1 | INTRODUCTION

Zooplankton play important ecological roles in pelagic marine ecosystems, transferring energy and elements to higher trophic levels, such as fishes, cetaceans, and others, through classical and microbial food webs (Azam et al., 1983; Miller and Wheeler, 2012). Zooplankton comprise hundreds of species spanning major animal phyla, and they can be divided into two groups based on their life cycles. Holoplankton are planktic organisms throughout the entire lifecycle. In contrast, meroplankton develop through planktic larval stages and subsequently metamorphose into nektonic or benthic organisms. Due to their small sizes and the difficulty of unambiguously identifying the larvae with traditional morphological tools, monitoring the diversity and distribution dynamics of zooplankton through space and time have remained a substantial challenge (Lenz, 2012).

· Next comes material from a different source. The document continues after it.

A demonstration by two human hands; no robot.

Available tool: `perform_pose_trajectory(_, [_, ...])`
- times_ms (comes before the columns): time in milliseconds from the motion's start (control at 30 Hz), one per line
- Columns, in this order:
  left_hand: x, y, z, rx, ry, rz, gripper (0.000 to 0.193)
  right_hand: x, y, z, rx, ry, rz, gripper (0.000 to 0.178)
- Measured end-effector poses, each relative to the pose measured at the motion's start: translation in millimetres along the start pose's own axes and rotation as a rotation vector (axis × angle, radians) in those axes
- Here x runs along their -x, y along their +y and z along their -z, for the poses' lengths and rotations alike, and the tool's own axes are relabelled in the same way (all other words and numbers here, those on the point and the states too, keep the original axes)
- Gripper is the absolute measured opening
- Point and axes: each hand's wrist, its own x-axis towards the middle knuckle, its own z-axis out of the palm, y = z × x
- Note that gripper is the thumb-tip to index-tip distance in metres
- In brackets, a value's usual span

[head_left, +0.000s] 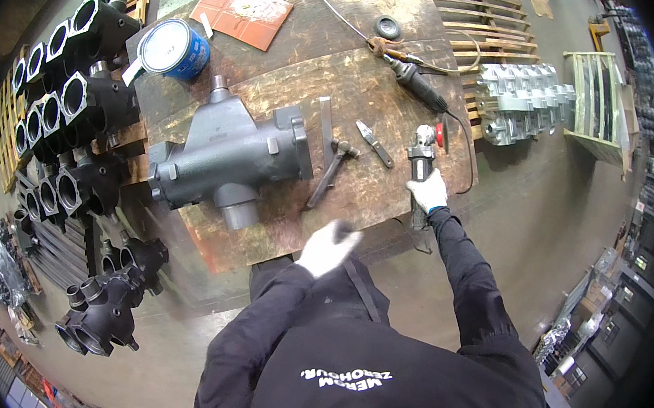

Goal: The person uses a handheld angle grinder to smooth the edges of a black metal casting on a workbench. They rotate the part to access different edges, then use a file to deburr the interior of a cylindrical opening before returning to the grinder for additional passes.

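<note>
right hand (428, 191) fingers clamped round angle grinder (421, 164); left hand (327, 248) blurred, grip unclear.

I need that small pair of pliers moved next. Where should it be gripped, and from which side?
Probably across the dark handles of the pliers, at the end nearer the person. It lies flat on the wooden table, pale nose pointing away, with bare wood both sides, so fingers can close from above. The right hand, on the angle grinder, is closest; the left hand is blurred.
</note>
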Motion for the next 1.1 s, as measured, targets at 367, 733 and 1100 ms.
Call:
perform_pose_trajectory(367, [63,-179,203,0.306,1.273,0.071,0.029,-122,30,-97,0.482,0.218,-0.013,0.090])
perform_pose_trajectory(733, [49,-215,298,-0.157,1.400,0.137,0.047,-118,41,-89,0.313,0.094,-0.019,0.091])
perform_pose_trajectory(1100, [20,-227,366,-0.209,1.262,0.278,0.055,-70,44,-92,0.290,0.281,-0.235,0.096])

The ratio between the regional diversity (gamma diversity) and the local diversity (alpha diversity) describes the effective number of communities in a region (beta diversity). These local communities are assembled by four processes that have a direct impact on all diversity levels: ecological drift, selection, dispersal, and speciation (Velland, 2016). Zooplankton are drifting organisms and are as such expected to have a higher dispersal ability, making communities homogeneous. In contrast, empirical evidence demonstrates that zooplankton are not merely simple passive drifting particles (e.g., Mackas et al., 1985). Instead, they may actively translocate over long distances through active swimming, ultimately resulting in higher movement potential or even aggregation. These characteristics are linked to a higher number of effective communities in a region and entail elevated beta diversities. Generally, a negative relationship between dispersal and beta diversity is commonly observed in various communities (Grainger and Gilbert, 2016; Catono et al., 2017). However, the role of size, one of the most fundamental life-history traits of an organism (Brown, 2004), remains unexplored in zooplankton communities.
Metabarcoding, the analyses of single or multiple gene sequences of PCR-amplified community samples, have been popular for studying zooplankton diversities and compositions (e.g., Machida et al., 2009; Lindeque et al., 2013). However, two significant concerns have been raised regarding this approach. Firstly, PCR amplification bias is expected to underestimate assessment of taxon abundance through primer/template mismatches (Machida et al., 2009; Krehenwinkel et al., 2017) or alternatively fail to detect taxa at all (Lopez et al., 2022a). Secondly, using genomic DNA severely increases the chances of contaminating downstream analyses with nuclear mitochondrial pseudogenes (NUMTs) (Machida et al., 2009; 2021; Schultz and Hebert, 2021). These NUMTs have been reported in many animal phyla (Bensasson et al., 2001; Hazkani-Covo et al., 2010), and if amplified and sequenced, species diversity assessments might be spuriously inflated (Song et al. 2008; Machida et al., 2021; Machida and Lin, 2017; Schultz and Hebert, 2021). Metatranscriptomics, which relies on shotgun sequencing of mRNA/total RNA templates from community samples, has recently been introduced to study zooplankton diversities and compositions (Lenz et al., 2020; Lopez et al., 2022a; 2022b; Machida et al., 2021). This approach has the advantage of avoiding issues associated with PCR bias and pseudogene contamination, as (i) PCR amplification of target genes is not required for the analyses and (ii) the majority of pseudogenes are not transcribed and processed to functional mature RNAs (Pink and Carter, 2013).
Coral reefs form some of the Earth’s most diverse ecosystems (Knowlton et al., 2010). A large portion of the primary production in these ecosystems are derived from photosynthetic algae symbionts. In contrast, the pelagic system (water column) is supported by classical and microbial food webs of drifting organisms, a role largely overlooked in classical ecology surveys (Nakajima et al., 2008; 2009; 2014). Zooplankton play a key role in energy and nutrient transfer to higher trophic levels by creating a link between small producers and large consumers (Nakajima et al., 2017).
In the present study, we use metatranscriptomics to investigate the spatial and temporal dynamics of zooplankton diversity over a tropical coral reef ecosystem. We observed a clear pattern of change in the degree of species compositional homogeneity through the different size fractions, with higher/lower homogeneity in smaller/larger zooplankton compositions. These observations indicate that sizes may mediate shifts in the role of dispersal in the zooplankton community assembly process.